>>>

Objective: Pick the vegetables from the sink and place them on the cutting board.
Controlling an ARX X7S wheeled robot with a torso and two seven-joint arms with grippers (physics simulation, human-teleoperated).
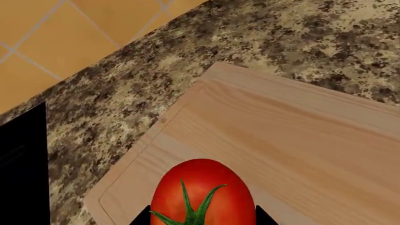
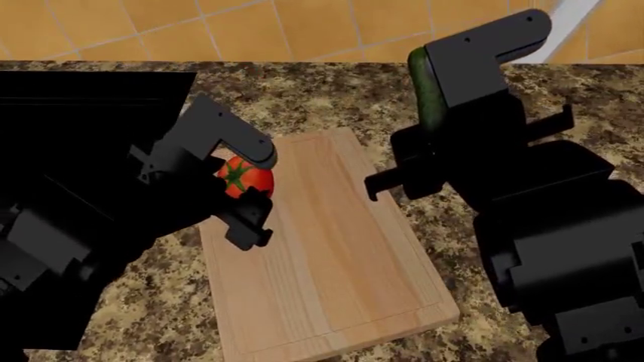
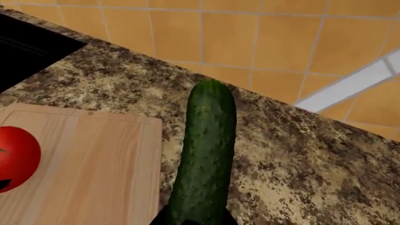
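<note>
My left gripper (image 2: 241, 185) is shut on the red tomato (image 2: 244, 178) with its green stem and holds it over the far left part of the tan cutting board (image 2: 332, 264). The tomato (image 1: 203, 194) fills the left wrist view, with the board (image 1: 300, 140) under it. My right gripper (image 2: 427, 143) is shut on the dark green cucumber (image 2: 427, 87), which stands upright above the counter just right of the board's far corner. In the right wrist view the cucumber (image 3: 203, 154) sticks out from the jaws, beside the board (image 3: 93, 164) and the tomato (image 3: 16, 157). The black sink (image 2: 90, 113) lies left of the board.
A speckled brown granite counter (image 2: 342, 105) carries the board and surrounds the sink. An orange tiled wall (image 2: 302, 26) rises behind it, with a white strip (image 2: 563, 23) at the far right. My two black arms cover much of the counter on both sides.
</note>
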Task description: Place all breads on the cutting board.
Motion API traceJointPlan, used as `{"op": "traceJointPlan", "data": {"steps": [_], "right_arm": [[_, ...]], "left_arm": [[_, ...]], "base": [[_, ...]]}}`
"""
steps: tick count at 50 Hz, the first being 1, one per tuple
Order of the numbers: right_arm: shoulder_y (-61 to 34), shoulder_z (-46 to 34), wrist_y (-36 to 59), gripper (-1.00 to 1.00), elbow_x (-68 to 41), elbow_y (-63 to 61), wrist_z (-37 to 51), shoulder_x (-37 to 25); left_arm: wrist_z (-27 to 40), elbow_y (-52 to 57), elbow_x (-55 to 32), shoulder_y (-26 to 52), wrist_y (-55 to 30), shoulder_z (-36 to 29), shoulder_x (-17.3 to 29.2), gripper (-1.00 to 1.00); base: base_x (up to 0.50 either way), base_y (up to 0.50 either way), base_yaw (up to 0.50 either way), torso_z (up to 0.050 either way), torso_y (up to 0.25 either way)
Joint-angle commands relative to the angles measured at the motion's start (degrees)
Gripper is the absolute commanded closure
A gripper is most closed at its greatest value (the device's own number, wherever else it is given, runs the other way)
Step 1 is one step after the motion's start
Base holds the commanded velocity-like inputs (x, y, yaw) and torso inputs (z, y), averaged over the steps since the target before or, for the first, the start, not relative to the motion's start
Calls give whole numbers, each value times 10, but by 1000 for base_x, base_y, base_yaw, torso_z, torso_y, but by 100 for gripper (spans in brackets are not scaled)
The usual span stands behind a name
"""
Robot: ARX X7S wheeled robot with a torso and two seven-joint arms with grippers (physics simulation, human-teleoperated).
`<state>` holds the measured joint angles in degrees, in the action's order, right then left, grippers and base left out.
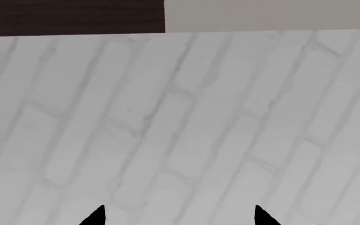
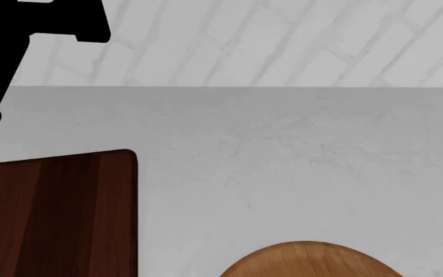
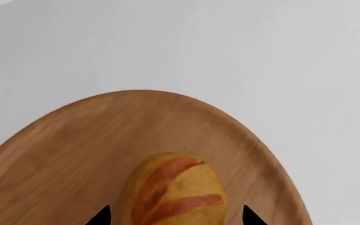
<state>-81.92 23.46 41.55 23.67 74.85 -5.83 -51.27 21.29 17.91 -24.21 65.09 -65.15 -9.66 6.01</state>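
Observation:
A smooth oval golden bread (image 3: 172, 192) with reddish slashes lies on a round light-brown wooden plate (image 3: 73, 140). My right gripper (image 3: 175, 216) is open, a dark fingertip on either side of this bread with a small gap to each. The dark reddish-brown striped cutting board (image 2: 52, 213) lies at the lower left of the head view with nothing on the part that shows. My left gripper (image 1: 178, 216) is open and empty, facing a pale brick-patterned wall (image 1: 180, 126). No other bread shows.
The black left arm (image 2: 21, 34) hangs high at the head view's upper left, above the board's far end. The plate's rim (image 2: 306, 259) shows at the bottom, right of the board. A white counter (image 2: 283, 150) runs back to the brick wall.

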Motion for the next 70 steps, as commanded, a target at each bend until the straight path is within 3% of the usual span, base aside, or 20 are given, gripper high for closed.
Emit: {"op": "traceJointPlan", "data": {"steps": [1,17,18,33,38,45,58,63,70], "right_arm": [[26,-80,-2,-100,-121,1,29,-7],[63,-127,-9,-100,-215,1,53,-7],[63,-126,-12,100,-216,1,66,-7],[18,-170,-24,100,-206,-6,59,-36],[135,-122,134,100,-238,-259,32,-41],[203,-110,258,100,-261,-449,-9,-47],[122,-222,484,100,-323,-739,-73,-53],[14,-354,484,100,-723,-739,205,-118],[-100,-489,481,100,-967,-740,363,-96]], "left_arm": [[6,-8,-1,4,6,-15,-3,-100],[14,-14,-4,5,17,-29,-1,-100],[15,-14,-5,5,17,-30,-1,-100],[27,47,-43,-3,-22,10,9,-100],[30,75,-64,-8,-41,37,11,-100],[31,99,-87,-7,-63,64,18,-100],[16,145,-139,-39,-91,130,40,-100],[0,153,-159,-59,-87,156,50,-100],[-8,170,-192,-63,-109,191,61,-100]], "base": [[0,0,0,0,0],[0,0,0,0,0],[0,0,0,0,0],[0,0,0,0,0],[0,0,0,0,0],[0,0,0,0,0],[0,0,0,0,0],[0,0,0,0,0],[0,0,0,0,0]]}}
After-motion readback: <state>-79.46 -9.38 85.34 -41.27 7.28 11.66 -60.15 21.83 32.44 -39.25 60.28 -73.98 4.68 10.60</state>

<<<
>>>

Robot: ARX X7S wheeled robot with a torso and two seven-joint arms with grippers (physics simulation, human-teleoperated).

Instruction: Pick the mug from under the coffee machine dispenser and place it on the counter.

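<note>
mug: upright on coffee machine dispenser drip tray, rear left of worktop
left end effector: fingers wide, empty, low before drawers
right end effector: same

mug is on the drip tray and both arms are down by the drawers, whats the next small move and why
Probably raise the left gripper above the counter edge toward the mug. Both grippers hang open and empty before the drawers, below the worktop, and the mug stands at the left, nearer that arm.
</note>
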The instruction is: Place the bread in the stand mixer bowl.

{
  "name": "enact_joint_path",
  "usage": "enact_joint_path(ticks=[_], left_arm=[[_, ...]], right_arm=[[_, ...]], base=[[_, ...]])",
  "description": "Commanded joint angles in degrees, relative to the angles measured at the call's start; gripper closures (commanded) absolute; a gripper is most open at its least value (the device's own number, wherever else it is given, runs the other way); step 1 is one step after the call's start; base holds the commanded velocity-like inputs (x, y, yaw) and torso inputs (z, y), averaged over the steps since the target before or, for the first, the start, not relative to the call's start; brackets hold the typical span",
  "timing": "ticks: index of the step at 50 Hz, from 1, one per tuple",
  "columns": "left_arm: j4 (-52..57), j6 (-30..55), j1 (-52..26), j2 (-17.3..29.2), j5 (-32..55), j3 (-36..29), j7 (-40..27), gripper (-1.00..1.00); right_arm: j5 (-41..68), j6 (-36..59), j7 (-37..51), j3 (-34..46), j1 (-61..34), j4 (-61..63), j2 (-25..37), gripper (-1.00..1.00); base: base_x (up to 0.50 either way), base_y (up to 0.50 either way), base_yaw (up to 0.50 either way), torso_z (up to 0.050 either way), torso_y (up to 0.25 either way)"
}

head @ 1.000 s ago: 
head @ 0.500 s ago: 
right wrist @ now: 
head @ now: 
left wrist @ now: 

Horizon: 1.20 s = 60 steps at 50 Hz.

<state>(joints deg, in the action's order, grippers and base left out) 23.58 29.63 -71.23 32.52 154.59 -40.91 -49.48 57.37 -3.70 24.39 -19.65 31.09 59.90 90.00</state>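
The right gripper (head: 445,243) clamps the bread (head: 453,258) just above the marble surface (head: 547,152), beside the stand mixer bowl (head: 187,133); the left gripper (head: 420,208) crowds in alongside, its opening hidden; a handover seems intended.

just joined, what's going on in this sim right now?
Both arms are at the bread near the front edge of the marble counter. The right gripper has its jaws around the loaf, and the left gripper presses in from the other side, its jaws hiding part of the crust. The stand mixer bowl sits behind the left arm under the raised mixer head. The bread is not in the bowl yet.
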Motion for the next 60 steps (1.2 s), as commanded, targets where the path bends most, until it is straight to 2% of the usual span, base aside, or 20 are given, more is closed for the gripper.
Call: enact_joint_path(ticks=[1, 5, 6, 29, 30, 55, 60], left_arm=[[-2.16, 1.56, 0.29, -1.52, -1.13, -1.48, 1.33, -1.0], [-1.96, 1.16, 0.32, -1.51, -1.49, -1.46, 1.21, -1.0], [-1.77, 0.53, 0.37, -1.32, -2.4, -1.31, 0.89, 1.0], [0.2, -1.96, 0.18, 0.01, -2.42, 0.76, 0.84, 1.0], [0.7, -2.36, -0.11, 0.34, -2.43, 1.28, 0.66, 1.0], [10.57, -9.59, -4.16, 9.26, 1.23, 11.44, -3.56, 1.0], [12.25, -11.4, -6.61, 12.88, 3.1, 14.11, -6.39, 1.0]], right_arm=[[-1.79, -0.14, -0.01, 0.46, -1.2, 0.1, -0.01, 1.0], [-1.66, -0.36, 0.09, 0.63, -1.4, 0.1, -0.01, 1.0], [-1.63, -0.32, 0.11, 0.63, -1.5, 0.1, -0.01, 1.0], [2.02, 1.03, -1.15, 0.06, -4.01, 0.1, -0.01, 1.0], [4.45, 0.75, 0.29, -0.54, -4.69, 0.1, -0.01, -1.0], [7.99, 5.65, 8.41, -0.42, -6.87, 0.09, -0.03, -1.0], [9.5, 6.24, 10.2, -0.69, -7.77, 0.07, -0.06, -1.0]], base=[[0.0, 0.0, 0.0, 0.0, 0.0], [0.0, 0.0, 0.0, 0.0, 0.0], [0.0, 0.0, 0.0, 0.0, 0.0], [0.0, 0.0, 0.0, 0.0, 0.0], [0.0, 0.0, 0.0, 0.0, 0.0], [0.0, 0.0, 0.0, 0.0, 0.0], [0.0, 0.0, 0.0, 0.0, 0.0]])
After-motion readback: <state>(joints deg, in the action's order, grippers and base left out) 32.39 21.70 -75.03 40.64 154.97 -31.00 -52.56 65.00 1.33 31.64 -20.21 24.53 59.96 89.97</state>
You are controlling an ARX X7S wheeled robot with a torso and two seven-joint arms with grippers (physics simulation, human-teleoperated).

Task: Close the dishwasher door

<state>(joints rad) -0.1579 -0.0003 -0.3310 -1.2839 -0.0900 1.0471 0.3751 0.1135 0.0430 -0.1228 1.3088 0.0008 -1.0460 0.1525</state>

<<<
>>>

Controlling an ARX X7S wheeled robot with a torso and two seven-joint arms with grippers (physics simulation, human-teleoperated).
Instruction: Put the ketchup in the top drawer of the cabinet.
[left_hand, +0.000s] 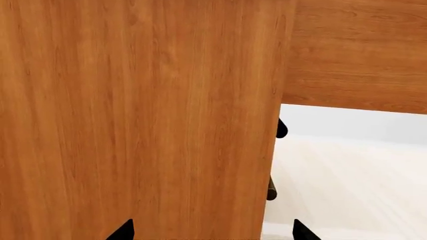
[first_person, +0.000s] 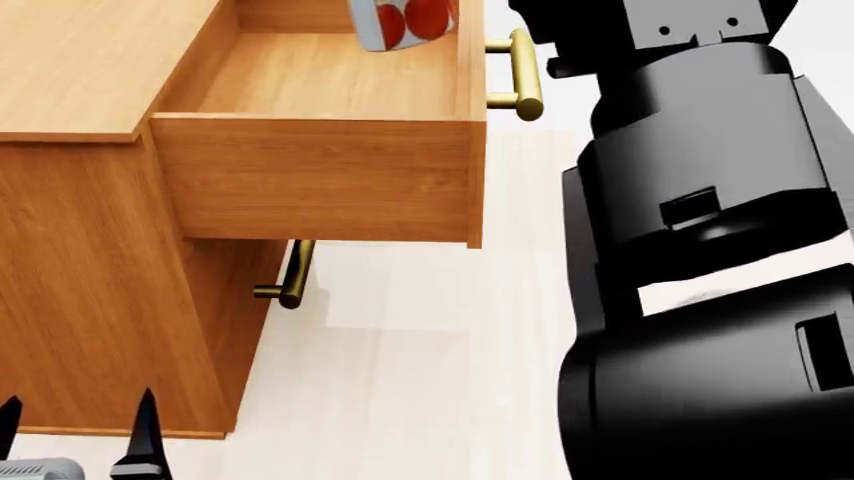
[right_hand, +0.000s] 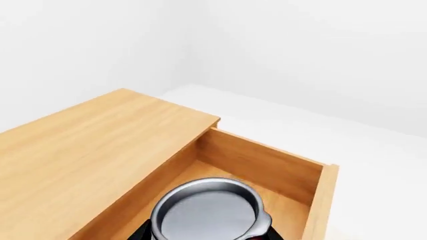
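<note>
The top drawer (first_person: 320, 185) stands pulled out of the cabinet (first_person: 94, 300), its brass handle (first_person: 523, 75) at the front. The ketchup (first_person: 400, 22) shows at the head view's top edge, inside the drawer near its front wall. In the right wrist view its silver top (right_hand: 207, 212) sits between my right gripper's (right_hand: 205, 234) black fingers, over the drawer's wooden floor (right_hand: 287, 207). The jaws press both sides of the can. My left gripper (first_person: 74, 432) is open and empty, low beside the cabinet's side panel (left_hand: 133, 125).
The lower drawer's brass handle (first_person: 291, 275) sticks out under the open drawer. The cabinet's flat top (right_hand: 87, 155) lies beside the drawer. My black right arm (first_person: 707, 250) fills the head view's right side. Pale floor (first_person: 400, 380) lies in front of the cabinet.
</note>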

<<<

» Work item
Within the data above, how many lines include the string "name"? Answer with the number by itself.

» Expected output
2